How the Surge in Kannada Movie Releases Is Killing Smaller Flicks
According to statistics made available by Karnataka Film Chamber of Commerce (KFCC), a whopping 30 Kannada films released in 45 days this November. On 10 November alone, nine Kannada films hit the big screen. A week later, another eight were scheduled for release.
Industry experts are of the view that the surge in number of movie releases is a woeful situation for the Kannada film industry, with the smaller flicks getting no recognition. A record 159 movies have released this year and another 27 of them are due for release this December.
A trend in the rise of releases can also be observed over the years. The rate of increase between 2013 and 2016 is 46 percent. “There is no reason to be happy about this trend. It is more like a clearance sale,” says Samarth, a film promoter.
The Rationale Behind the Movie Marathon
Filmmakers and producers are viewing the releases as a record of sorts in the history of the Kannada film industry. Big releases and multi-starrers play an important role in deciding the date of release. If films have a star cast like Yash, Ganesh Ventakaraman or Punith Rajkumar, other producers prefer to not release their work on the same day.
It is a well-known fact that making a film requires a large sum of money. Hence, directors are always on the lookout for a producer who can afford to invest and take risks. The Sandalwood film fraternity believes that the spurt in number of films is also due to the new entrants who are increasingly getting involved in production. “These days, a lot of individual investors are coming forward to devote their capital towards Kannada movies. Besides, a minimum of Rs 50 to 70 lakh is sufficient to make a movie,” says Samarth.
Writer-turned-director Rohit Padaki who has made critically-acclaimed movies like Dayavittu Gamanisi and Aatagara is of the view that producers and distributors are not planning or streamlining their date of release.
The Karnataka Assembly elections are scheduled to be held early next year. This came as bad news for filmmakers. According to Samarth, “For at least a month, movies and specifically Kannada films will lose the limelight to state politics. This explains why producers are keen on releasing their work before the election fever sets in.”

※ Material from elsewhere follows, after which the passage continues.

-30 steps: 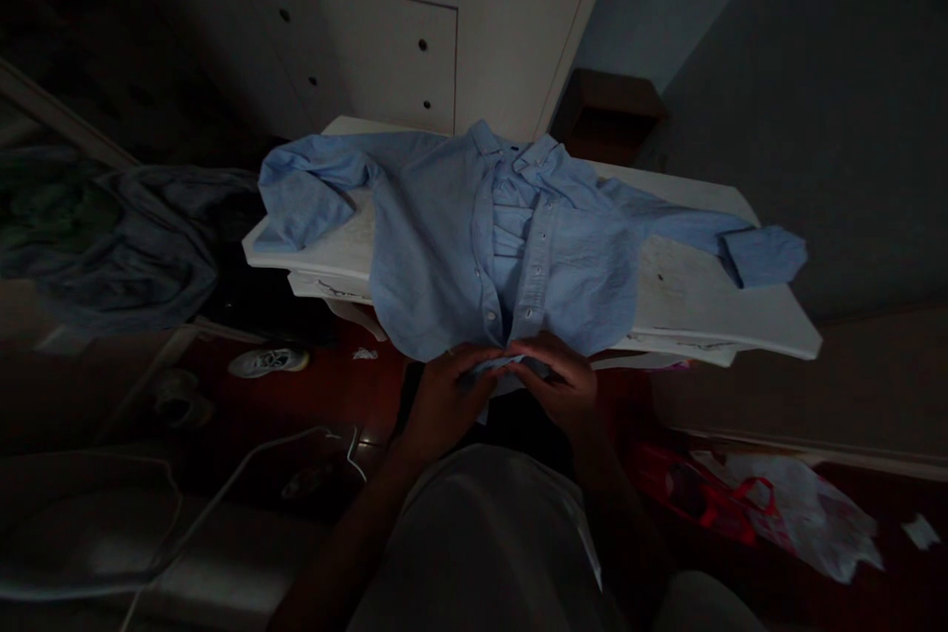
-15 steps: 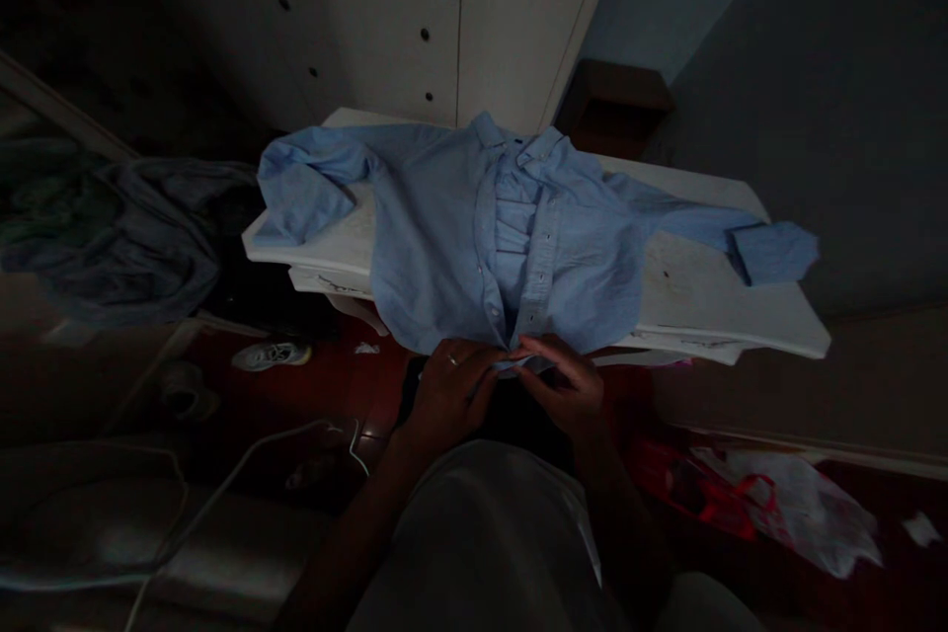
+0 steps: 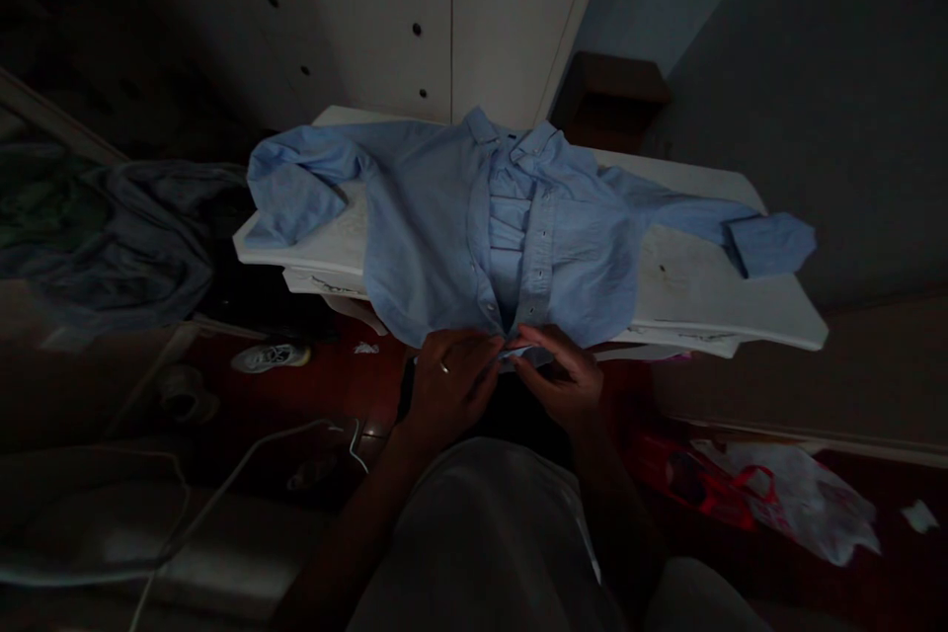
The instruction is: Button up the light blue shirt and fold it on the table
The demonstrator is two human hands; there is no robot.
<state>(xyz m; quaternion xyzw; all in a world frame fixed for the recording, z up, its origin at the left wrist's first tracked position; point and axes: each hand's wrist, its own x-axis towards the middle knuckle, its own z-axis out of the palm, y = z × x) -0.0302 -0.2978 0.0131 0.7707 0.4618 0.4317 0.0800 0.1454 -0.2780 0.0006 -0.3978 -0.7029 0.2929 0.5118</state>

Influence of Satellite Television
Until the 90s, a film was considered a hit or a flop mainly based on its box office collections. However, this has changed over the years. Kannada movies do not earn revenue from theatricals alone. A huge part of their earnings comes from satellite, audio, dubbing and home video rights.
There are many Kannada channels which operate specifically to a geographical area, run by local cable TV operators. Though popular channels like Colors Kannada, Udaya and Star Suvarna buy only the rights of big budget films, there are umpteen number of other mediums which accommodate the smaller films.
Impact of the Trend
The months of October and November saw 36 Kannada movies hitting the big screen. This has had a far-reaching repercussion in terms of economics of films. “The Kannada film industry has reported a total loss of over Rs. 50 crore in the last two months,” said Sara Govind, President, Karnataka Film Chamber of Commerce.
The number of failures in the 400-crore sandalwood industry has risen with many of the movies vanishing from big screens after a week or two. The year 2012 saw a release of 106 movies, out of which at least 25 films amassed a good response from the audience. “At the outset, the trend this year is scary. The success rate of Kannada films this year has been just 8 to 10 percent,” said Arun Kumar, Partner, Santosh Theater.
Despite a good storyline and quality content, most of the smaller films with fresh faces have gone unnoticed in the last few months. “The average box office collections of especially small budget films has declined by over 50 percent this year. This can turn out to be discouraging for all newbies involved in producing films,” says Padaki.